Communities, like vineyards, are a lot of work.
Communities also rely on fabricated structures to sustain themselves
The trellises of rules, laws,…commandments…social contracts.
Isn’t it interesting that one of the primary metaphors for life in a beloved community…
life in a church…
life with God…
is one that requires substantial amounts of commitment
The vineyard is an apt metaphor in another way because we also tend to grow in all kinds of crazy ways: seeking light, seeking sustenance, seeking support.
Vines can pretty easily get out of control, and grapevines especially have to be trained.
They have to be pruned and clipped and tied and trained to grow in certain ways, often using a piece of wood that’s shaped like a T or a cross which trains them to grow out in both directions.
Likewise we’ve all been trained, we cling to certain structures.
School, church, our families, society all teach us to grow along certain paths and not others.
In some ways our church and society trellises are similar: don’t murder, don’t steal, don’t lie…
In other ways the trellises of our faith train us to grow in ways that are uncomfortable—incongruous—with the structures of the world.
Honor the Sabbath…Keep it holy vs. our 24/7, you can sleep when you’re dead world.
Have no other God before me vs. all of the consuming idols of the world that also demand our adoration, our time, our talent, our treasure.
And it’s pretty common to get off track and begin to grow wild when we forget who we really are, and whose we really are.
Remember Jesus says, “I am the true vine, and you are the branches.”
The Franciscan monk Richard Rohr argues that what we modern people lack “is a deep sense of belonging.
“That sense of belonging is given to you by God from your very birth, and then it is mirrored to you in the natural world—if you are looking and listening.”
St. Francis saw everything as interconnected.
The birds, and the beasts; brother sun and sister moon; the poor and the rich…
Everything was interconnected and it was (and is) all sustained by God.
All that we receive is gift
And like vines we can be trained to respond with generosity, and compassion…

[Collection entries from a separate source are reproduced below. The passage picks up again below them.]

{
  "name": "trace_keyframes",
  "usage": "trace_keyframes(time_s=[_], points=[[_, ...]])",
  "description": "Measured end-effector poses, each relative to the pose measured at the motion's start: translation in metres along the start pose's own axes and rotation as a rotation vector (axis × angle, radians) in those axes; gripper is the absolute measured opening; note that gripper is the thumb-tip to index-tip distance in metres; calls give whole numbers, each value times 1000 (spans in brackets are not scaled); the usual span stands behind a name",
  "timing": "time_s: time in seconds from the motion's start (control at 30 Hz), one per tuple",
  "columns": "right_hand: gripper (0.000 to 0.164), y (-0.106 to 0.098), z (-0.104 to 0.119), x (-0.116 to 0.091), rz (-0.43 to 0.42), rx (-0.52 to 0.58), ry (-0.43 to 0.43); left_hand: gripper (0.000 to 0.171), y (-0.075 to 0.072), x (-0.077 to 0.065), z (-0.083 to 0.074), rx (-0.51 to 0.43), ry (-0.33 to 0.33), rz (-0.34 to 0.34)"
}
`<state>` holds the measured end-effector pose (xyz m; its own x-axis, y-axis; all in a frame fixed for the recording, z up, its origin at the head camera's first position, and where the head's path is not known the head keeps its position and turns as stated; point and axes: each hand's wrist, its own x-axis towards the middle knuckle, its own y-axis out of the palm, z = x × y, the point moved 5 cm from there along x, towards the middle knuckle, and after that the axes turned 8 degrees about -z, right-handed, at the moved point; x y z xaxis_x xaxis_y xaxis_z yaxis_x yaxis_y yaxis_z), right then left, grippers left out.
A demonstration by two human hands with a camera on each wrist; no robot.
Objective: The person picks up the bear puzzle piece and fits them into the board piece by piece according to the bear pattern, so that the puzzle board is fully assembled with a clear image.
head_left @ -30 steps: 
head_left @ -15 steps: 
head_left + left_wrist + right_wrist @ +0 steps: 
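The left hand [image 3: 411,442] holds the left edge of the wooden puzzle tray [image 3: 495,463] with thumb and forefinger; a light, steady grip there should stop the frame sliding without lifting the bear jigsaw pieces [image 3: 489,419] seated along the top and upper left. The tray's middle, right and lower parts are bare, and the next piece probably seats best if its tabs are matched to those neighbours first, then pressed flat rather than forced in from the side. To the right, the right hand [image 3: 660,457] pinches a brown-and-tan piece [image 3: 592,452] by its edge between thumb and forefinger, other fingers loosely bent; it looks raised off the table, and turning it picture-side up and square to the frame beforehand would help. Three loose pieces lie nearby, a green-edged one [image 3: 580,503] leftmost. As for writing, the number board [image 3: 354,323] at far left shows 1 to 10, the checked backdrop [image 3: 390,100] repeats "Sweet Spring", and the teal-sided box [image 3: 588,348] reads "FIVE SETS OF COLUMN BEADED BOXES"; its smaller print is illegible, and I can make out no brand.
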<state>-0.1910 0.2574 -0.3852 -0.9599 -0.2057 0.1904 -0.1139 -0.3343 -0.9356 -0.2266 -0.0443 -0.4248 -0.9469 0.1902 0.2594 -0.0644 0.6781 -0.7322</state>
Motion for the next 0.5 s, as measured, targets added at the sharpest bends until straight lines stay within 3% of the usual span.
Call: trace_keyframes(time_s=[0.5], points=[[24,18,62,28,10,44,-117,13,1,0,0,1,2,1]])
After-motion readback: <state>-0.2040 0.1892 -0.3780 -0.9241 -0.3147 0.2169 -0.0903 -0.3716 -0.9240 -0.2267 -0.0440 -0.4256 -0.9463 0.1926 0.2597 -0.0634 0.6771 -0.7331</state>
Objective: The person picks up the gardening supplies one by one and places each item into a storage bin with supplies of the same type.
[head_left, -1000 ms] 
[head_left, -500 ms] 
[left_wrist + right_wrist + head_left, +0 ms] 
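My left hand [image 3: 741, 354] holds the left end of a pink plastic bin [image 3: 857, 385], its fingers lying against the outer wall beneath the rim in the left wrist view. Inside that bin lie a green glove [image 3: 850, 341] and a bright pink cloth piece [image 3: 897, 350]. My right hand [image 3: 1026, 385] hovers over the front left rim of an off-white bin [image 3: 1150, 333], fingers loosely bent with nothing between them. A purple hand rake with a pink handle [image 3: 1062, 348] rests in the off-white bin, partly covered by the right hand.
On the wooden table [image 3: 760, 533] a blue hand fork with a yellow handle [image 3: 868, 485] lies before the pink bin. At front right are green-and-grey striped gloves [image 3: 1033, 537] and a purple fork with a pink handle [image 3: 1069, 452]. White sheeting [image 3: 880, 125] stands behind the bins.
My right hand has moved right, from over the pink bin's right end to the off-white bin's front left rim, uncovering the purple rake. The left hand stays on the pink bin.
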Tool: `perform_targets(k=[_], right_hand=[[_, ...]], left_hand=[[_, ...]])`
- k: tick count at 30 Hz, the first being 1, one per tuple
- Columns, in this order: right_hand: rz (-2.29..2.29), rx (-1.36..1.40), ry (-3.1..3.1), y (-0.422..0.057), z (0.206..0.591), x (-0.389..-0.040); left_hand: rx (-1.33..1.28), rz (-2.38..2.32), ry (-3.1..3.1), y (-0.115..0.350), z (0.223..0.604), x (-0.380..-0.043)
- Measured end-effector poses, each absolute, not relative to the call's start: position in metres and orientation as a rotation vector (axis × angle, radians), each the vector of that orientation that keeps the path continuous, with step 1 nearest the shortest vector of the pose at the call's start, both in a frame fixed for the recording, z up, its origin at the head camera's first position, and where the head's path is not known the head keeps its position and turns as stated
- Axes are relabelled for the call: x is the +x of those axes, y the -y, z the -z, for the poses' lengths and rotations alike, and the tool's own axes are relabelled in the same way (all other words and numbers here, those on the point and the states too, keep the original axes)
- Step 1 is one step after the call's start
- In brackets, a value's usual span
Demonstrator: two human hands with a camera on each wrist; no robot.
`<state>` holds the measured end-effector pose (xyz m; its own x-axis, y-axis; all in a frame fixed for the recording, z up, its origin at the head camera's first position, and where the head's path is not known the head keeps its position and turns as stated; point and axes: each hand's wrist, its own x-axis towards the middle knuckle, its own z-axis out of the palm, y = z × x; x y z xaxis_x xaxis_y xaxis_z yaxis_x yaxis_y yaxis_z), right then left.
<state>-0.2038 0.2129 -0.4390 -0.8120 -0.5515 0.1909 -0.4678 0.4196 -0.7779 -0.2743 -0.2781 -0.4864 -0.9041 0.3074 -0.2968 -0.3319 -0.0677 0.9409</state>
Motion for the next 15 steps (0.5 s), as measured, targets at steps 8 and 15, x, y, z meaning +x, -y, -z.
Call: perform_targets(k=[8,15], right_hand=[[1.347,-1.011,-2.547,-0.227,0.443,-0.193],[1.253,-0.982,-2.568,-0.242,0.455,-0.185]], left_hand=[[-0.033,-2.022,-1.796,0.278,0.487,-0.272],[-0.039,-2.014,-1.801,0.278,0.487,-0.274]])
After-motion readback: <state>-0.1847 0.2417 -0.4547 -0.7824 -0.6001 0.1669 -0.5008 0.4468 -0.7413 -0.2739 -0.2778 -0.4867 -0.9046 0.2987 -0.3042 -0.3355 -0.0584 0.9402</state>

responding from the abundance we’ve been given in faith, hope, and love
Or we can be trained to respond from fear, and stinginess, and selfishness.
Take a moment now, and reflect on that deep sense of belonging that we each have to the source of being…
To the true vine.
To reflect on the absolute free and undeserved gift it all we receive is…
And then let us rejoice in giving thanks to God for it all.